Quick & Easy Weight Gain
Higher calorie starchy vegetables like sweet potatoes can help you to gain weight. Photo Credit PhotoAlto/Laurence Mouton/PhotoAlto Agency RF/Getty Images

Gaining weight sounds easy -- just eat more food, and the pounds pile on -- but gaining can be difficult for people with a high metabolism or illness. The fastest you should try to gain weight is at a pace of 1/2 to 1 pound per week; rapid weight gain will make you gain too much body fat, which carries its own health problems. Being sedentary as you gain weight also means you'll add a preponderance of fat, so it's a good idea to lift weights to add muscle, if your energy level and health allows it.

Gaining Weight Expediently

You'll need to eat more calories to gain weight, but not thousands of extra calories per day. A simple surplus of 250 to 500 calories daily over and above what you need to maintain your weight helps you add pounds gradually and healthfully.

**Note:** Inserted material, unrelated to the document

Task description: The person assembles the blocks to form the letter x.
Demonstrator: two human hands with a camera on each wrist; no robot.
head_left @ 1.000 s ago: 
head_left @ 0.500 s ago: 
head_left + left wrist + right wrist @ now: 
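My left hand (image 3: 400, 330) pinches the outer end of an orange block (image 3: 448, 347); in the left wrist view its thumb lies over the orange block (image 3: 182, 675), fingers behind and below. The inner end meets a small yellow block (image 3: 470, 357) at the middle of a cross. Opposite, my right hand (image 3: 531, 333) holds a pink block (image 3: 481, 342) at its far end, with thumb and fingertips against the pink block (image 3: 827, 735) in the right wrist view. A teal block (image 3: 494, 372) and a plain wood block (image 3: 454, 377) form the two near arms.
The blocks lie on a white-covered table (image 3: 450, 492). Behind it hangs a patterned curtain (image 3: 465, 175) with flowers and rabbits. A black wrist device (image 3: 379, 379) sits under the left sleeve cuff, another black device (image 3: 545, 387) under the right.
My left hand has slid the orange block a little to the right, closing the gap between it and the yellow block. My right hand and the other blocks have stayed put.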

A pound equals 3,500 calories, so this daily addition means you'll put on 1/2 to 1 pound per week. If you have a high metabolism, you may need to consume 3,000 to 4,000 calories per day.

An online calculator is the easiest way to estimate your calorie intake needs for maintenance. Add the 250 to 500 calories to that number for a calorie intake to start with for the first few weeks. If weight gain is slower than 1/2 pound per week, add another 100 to 200 calories daily until you reach a number that yields results.

You want your body to build quality tissue from those added calories. Weight training -- along with the calorie surplus -- helps you pack on muscle to help you work and feel better every day. Muscle is especially valuable if you're adding pounds for sports performance. Appropriate weight training helps anyone looking to get healthy, though, by making you strong enough to climb stairs, carry groceries and walk around your neighborhood.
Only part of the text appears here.